Opiate drug rehabs could help you to turn your life around and overcome an addiction to opiates but only if you are willing to put in the necessary effort to change your life on a massive scale.

You see, drug rehab is nothing but a starting point.  It is not an answer to addiction and it is not a cure.  It does not insure long term success and it does not actually teach you how to live a clean and sober life; however, it can get you detoxed painlessly from opiates medically preventing any serious opiate withdrawal symptoms.

One of the most abused opiates today would be vicodin. There are people all around the country that a struggling with a vicodin addiction trying to stop using and find a new way to live.

The only way to learn how to live a clean and sober life is to actually do it for yourself and learn as you go along.  Other people can help you and make suggestions and tell you what worked for them, but ultimately that information is only going to be a part of what keeps you clean and sober.  A big chunk of your path in sobriety has to be the path that you find with your own two feet.  It has to be part of your own experience and your own way of working through recovery.

Recovery is a very personal thing.  A drug rehab attempts to make it into an objective series of events, a process that you can go through and get predictable results.  At our present level of substance abuse treatment, the results are generally pretty lousy and the most likely outcome is relapse.  It is rare for someone to leave a drug rehab and stay clean and sober for the next 5 years continuous.  In fact, it is pretty rare for someone to even make it to the one year mark.  Such an achievement is remarkable.

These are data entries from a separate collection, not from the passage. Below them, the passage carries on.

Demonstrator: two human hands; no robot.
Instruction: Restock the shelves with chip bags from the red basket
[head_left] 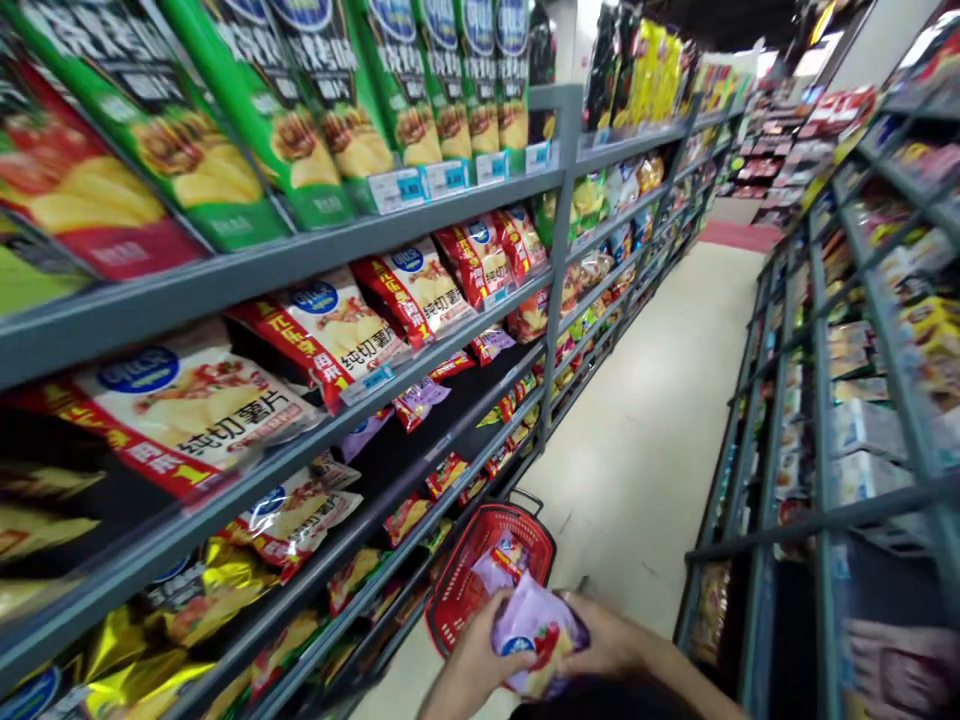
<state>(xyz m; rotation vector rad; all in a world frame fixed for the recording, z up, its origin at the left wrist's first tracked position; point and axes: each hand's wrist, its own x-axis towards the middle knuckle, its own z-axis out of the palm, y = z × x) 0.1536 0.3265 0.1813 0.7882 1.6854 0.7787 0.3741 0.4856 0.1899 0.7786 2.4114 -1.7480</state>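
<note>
Both of my hands grip a purple bag of chips (551,625) low in the view, in front of my body. My left hand (478,648) wraps the bag's left side, its thumb across the front. On the opposite side my right hand (606,638) holds the bag, its fingers partly hidden. Just beyond the hands, a red shopping basket (450,597) stands on the floor with its dark handle at the far end. Inside it lies another purple bag (504,560), partly covered by the held one.
Shelves along the left hold green chip bags (292,110), red-and-white chip bags (202,405), gold bags (202,600) and smaller purple bags (420,400). The pale aisle floor (645,400) runs ahead. A grey-framed rack (825,520) of packaged goods borders its right side.
</note>
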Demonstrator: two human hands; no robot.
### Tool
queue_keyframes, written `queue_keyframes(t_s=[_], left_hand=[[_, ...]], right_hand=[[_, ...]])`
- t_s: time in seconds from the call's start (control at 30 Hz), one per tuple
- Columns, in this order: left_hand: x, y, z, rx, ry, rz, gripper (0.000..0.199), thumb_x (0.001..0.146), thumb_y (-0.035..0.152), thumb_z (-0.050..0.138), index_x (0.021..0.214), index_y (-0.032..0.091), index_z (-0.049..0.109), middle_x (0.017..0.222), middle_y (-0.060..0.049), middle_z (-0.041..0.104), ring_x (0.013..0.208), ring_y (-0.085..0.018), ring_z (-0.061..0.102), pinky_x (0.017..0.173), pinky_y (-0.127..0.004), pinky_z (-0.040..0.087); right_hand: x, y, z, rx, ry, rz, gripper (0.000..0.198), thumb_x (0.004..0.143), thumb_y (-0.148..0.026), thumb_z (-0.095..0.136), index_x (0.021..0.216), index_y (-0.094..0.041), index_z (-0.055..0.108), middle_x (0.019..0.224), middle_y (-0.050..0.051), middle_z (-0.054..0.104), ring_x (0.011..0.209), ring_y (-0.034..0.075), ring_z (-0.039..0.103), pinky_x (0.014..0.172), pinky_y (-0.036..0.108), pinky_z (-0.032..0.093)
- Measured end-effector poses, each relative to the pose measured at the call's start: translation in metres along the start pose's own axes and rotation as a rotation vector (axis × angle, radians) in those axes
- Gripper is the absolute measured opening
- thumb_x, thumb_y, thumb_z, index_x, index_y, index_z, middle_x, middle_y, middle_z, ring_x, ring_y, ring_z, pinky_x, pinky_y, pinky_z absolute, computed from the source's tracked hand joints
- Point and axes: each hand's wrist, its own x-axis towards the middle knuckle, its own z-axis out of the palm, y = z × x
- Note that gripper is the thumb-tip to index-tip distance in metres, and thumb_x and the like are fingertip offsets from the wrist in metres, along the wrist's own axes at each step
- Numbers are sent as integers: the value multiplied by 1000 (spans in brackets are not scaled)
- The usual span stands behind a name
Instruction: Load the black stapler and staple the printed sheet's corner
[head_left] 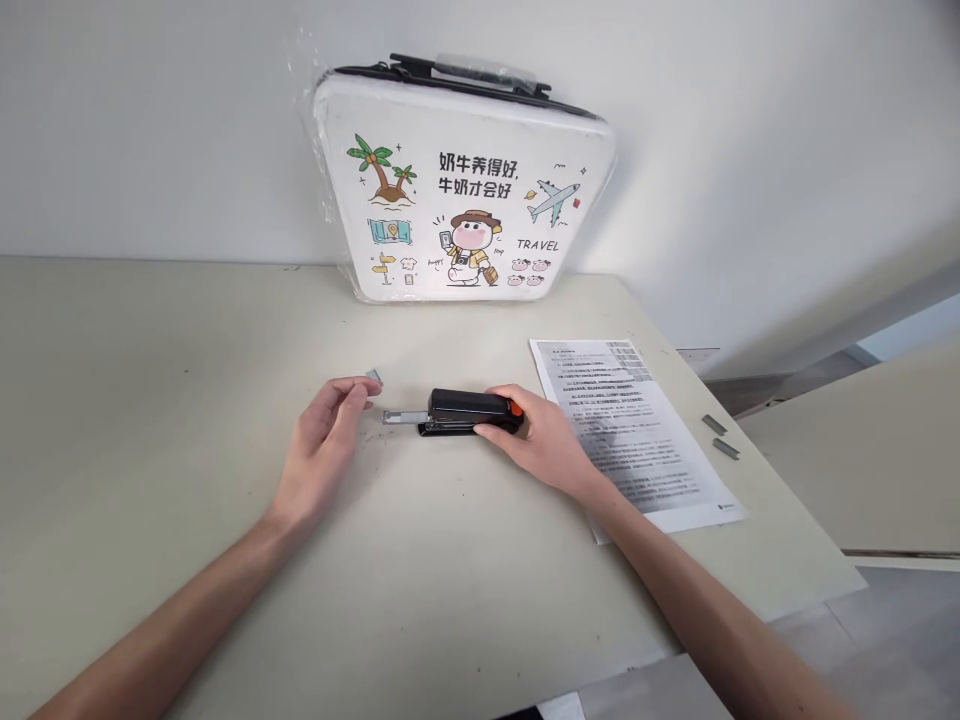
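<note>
Stapler lies on the middle of the counter, between two bare hands that are well apart from each other. Leftmost, the left hand is turned partly on its side, its thumb and fingertips pinched together on a small strip of grey metal. Just right of those fingers, a metal rail juts from the stapler's left end, pointing at them and not touching them. Behind the stapler, a white case leans against the wall, printed with palms, a cartoon cow, a plane and "TRAVEL", its black handle on top. Next comes the right hand, clamped on the stapler's right end, where a patch of orange shows. Beside it lies a printed sheet, set askew, partly under the right forearm. Farthest right, two short staple sticks rest near the counter's edge, one just beside the other.
</note>
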Motion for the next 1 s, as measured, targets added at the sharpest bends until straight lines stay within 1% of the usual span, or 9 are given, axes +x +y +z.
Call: queue_keyframes(t_s=[0.1, 0.2, 0.3, 0.4, 0.5, 0.63, 0.73, 0.87, 1.0], left_hand=[[-1, -1, 3, -148, -36, 25, 34, 102, 55, 58, 111, 25, 70, 133, -6, 70, 127, -27, 64, 114, -43, 43], [0, -1, 6, -414, -89, -22, 32, 99, 51, 64, 113, 22, 69, 135, -10, 70, 132, -28, 63, 118, -45, 44], [1, 2, 7, -633, -180, -167, 33, 99, 49, 62, 113, 20, 70, 137, -13, 70, 135, -30, 62, 119, -46, 46], [-1, 7, 9, -779, -237, -375, 36, 103, 46, 53, 114, 17, 71, 137, -15, 70, 135, -30, 62, 117, -44, 49], [-4, 10, 11, -836, -268, -520, 39, 104, 44, 47, 117, 16, 71, 132, -17, 71, 130, -29, 66, 116, -44, 52], [-4, 10, 12, -847, -327, -525, 41, 105, 43, 44, 121, 15, 71, 126, -18, 73, 127, -31, 67, 114, -48, 54], [-1, 7, 10, -896, -336, -538, 39, 105, 40, 46, 120, 14, 72, 129, -17, 72, 126, -30, 68, 114, -46, 54], [0, 7, 8, -984, -281, -595, 37, 108, 32, 44, 118, 11, 73, 130, -18, 72, 112, -24, 73, 104, -36, 61], [1, 9, 8, -1058, -219, -613, 31, 107, 19, 45, 109, 9, 74, 118, -16, 75, 95, -21, 76, 96, -35, 64]], right_hand=[[-4, 1, 2, -35, 44, -30, 22, 94, -43, 71, 109, -27, 67, 105, 4, 75, 92, 24, 69, 77, 37, 57], [-9, -1, 6, -85, 77, -133, 17, 98, -38, 66, 113, -28, 67, 110, 6, 75, 96, 25, 70, 76, 38, 58], [-13, -6, 9, -131, 146, -309, 18, 101, -27, 62, 118, -29, 66, 115, 7, 75, 106, 25, 71, 84, 42, 60], [-14, -8, 13, -167, 208, -482, 26, 100, -15, 57, 117, -31, 68, 116, 7, 77, 116, 26, 71, 91, 47, 61], [-16, -9, 15, -209, 218, -564, 31, 99, -10, 54, 106, -34, 73, 114, 4, 79, 119, 26, 71, 95, 52, 60], [-21, -7, 17, -235, 198, -601, 28, 100, -13, 62, 104, -38, 74, 117, -1, 80, 121, 25, 71, 98, 52, 57], [-23, -6, 18, -304, 200, -645, 27, 100, -15, 65, 106, -39, 74, 120, -1, 80, 121, 25, 72, 98, 51, 57], [-20, -10, 18, -388, 324, -758, 26, 98, -12, 68, 107, -36, 72, 114, -1, 82, 115, 23, 75, 91, 46, 60], [-17, -17, 16, -397, 424, -836, 26, 94, -5, 70, 106, -28, 71, 108, 2, 83, 110, 21, 77, 90, 40, 60]])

Why do so many people fail to stay clean and sober?  The bottom line is that this is a hard thing to do.  True recovery comes from a monumental level of change at the individual level.  Essentially the addict has to change everything about themselves, including who they really are.  They need a full personality shift and a complete change in priorities.  What is important to them in their life must change completely.  These are not minor requirements.  These are big, massive, life altering changes.

How can someone achieve this level of change that is necessary? It has been my experience the only by taking massive action can one truly overcome a opiate addiction.  That is the only way that they can hope to achieve the changes necessary to stay clean and sober.  What actions they take are not so important, so long as they are positive and recovery oriented.  The rest is all up to their level of enthusiasm and momentum.